### Supplied material ###

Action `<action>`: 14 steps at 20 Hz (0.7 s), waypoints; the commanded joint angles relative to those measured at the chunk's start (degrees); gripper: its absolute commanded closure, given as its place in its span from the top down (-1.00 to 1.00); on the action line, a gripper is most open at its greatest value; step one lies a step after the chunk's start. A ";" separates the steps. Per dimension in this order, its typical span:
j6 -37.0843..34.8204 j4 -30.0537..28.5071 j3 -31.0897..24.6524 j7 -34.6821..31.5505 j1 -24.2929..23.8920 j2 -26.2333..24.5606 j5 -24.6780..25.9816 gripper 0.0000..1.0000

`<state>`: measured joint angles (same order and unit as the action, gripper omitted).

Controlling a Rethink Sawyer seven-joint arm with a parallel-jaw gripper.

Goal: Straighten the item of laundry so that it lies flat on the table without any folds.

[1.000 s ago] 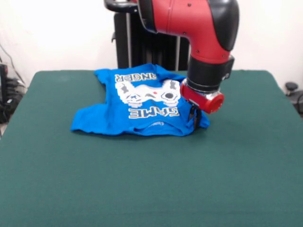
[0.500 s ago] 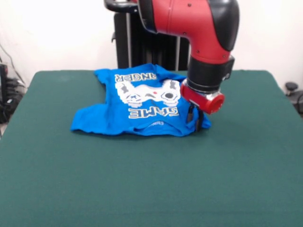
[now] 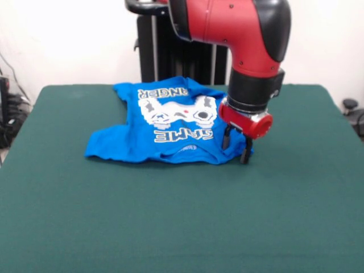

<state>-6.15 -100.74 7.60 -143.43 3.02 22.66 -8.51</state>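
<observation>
The item of laundry (image 3: pixel 165 122), a bright blue T-shirt with a white game controller print and white lettering, lies rumpled on the far middle of the green table (image 3: pixel 170 216). Its far part is folded so that only part of the lettering shows. A sleeve sticks out toward the left. My gripper (image 3: pixel 236 149) hangs open at the shirt's right corner. One finger (image 3: pixel 226 139) is over the blue cloth and the other stands just past its edge, above the felt. Nothing is held between them.
The red and black arm (image 3: pixel 244 45) comes down over the shirt's right side. Behind the table's far edge stand a black stand (image 3: pixel 151 51) and a white wall. Cables (image 3: pixel 11 108) hang off the left edge.
The gripper was closed at the shirt's right corner; now its fingers have spread apart and it has shifted slightly right. The shirt stays where it was.
</observation>
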 commanded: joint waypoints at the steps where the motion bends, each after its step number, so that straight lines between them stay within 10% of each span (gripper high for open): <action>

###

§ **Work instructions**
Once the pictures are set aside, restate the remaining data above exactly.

§ **Finished task**
Action `<action>`: 14 steps at 20 Hz (0.7 s), waypoints; the commanded joint angles relative to those measured at the chunk's start (degrees); gripper: its absolute commanded closure, given as its place in its span from the top down (-1.00 to 1.00); on the action line, a gripper is most open at its greatest value; step one lies a step after the chunk's start. A ";" separates the steps. Per dimension in this order, its typical span:
j6 -37.0843..34.8204 j4 -30.0537..28.5071 j3 -31.0897..24.6524 j7 -34.6821..31.5505 j1 -24.2929..23.8920 j2 -26.2333..24.5606 j5 -24.6780..25.9816 gripper 0.0000..1.0000

`<state>`: measured joint angles (same order and unit as the action, gripper omitted).

Controlling a Rethink Sawyer seven-joint arm with a parallel-jaw gripper.

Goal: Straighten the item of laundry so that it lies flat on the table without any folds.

[1.000 s ago] 
[0.500 s ago] 
[now] 

<state>-6.15 -100.74 7.60 -143.43 3.02 22.66 -8.51</state>
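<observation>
The item of laundry (image 3: pixel 165 122), a bright blue T-shirt with a white game controller print and white lettering, lies rumpled on the far middle of the green table (image 3: pixel 170 216). Its far part is folded so that only part of the lettering shows. A sleeve sticks out toward the left. My gripper (image 3: pixel 236 149) hangs open at the shirt's right corner. One finger (image 3: pixel 226 139) is over the blue cloth and the other stands just past its edge, above the felt. Nothing is held between them.
The red and black arm (image 3: pixel 244 45) comes down over the shirt's right side. Behind the table's far edge stand a black stand (image 3: pixel 151 51) and a white wall. Cables (image 3: pixel 11 108) hang off the left edge.
The gripper was closed at the shirt's right corner; now its fingers have spread apart and it has shifted slightly right. The shirt stays where it was.
</observation>
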 commanded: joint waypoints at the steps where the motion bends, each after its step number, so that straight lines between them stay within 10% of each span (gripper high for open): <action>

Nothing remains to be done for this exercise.